● ACTIVITY:
Only the lines of the data holding the string "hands" need to be returned.

● SOURCE RECORDS:
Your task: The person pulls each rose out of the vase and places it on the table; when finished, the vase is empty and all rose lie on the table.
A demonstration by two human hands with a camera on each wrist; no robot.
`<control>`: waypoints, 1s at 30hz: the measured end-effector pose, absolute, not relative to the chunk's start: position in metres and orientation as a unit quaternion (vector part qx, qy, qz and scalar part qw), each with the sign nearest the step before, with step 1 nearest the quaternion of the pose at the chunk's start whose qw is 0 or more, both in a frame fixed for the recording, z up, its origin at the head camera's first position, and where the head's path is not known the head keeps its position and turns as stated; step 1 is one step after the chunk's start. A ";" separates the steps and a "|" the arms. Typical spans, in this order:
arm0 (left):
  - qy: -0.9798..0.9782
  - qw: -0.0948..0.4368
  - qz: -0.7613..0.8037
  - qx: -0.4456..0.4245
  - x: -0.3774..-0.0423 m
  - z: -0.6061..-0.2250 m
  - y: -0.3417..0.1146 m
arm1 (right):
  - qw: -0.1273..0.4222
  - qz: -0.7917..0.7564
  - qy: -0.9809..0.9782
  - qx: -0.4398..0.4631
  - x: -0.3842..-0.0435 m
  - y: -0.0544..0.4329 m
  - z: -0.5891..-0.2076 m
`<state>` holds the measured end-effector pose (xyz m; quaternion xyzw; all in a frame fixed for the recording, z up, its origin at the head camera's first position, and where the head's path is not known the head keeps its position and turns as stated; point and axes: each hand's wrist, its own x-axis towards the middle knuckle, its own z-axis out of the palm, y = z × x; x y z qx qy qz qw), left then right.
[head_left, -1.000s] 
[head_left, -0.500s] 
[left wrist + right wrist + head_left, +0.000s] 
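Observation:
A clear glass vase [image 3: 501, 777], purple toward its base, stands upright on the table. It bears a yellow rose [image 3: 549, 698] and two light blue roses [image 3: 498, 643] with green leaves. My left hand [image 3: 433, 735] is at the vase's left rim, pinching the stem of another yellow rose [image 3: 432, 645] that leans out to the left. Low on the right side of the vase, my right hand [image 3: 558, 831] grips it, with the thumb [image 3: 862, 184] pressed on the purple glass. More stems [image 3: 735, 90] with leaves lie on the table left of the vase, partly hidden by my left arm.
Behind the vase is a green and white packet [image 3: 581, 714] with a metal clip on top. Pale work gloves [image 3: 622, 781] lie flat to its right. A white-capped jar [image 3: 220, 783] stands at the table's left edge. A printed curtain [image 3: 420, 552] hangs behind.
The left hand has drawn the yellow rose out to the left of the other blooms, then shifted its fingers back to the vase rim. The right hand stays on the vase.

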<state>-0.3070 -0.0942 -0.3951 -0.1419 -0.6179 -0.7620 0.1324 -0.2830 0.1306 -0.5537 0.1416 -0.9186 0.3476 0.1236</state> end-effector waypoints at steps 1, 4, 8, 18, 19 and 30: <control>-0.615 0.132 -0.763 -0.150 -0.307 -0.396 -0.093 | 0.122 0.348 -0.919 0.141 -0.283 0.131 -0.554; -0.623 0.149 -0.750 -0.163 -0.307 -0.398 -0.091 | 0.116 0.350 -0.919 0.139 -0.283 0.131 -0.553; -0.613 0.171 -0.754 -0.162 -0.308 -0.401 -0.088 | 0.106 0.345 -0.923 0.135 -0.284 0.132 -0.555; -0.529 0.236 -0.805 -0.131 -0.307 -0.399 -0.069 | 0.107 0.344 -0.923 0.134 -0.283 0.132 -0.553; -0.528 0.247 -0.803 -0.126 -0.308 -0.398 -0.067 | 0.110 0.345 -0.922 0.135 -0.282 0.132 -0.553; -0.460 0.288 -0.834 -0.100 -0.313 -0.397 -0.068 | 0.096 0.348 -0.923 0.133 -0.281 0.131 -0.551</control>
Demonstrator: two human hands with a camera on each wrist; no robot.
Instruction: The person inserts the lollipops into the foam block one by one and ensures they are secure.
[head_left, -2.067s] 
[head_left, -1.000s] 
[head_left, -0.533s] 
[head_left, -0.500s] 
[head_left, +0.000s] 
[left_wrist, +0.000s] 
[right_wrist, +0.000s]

● EXPECTED ANSWER:
A demonstration by two human hands with a camera on each wrist; no robot.
Demonstrator: two human hands with a camera on each wrist; no robot.

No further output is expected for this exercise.